_WHAT IS BEING ASKED_: Leave out the pictures, and print exactly the lines from the one holding "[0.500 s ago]" through the last line of the material.

__________________________________________________

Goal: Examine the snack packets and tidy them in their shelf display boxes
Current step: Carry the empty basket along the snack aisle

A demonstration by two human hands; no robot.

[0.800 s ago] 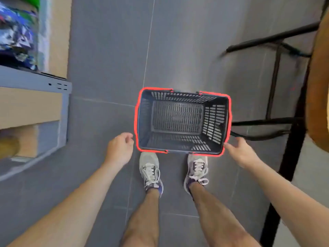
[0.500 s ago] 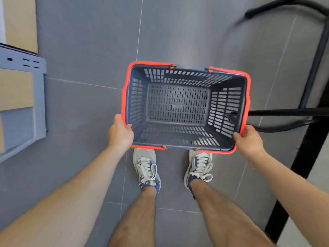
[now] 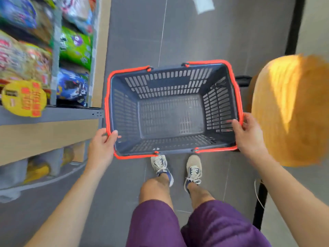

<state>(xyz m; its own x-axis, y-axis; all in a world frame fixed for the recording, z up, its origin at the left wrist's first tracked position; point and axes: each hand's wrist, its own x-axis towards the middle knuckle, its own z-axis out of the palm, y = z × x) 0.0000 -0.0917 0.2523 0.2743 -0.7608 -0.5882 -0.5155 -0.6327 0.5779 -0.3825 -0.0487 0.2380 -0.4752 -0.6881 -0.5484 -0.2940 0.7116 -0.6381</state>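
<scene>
Head view: our left hand and right hand grip the empty basket; snack packets seem untouched, tidying unstarted.

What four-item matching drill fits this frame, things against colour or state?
Things:
1. basket
2. shorts
3. round tag
4. left hand

Colour or state:
a. purple
b. yellow, at the shelf edge
c. grey with an orange-red rim, nothing inside
d. grips the basket's near-left corner

Pairs: 1-c, 2-a, 3-b, 4-d
</scene>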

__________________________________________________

_SOLUTION TO THIS EXERCISE_:
[0.500 s ago] 
[now] 

<state>(xyz m; its own x-axis, y-axis; all in a world frame fixed for the recording, z up, its origin at the left wrist's first tracked position; point and axes: each hand's wrist, its own x-axis towards the middle knuckle, its own z-axis out of the palm, y = z × x) 0.0000 -0.0917 0.2523 0.2743 -0.7608 -0.5882 -0.5155 -0.6327 0.5779 -0.3825 -0.0487 0.2380 -0.4752 -0.6881 -0.5484 -0.2940 0.7116 -0.6381</state>
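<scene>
Head view: our left hand and right hand grip the empty basket; snack packets seem untouched, tidying unstarted.

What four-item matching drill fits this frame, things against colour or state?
Things:
1. basket
2. shorts
3. round tag
4. left hand

Colour or state:
a. purple
b. yellow, at the shelf edge
c. grey with an orange-red rim, nothing inside
d. grips the basket's near-left corner

Pairs: 1-c, 2-a, 3-b, 4-d
</scene>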

The response is finished.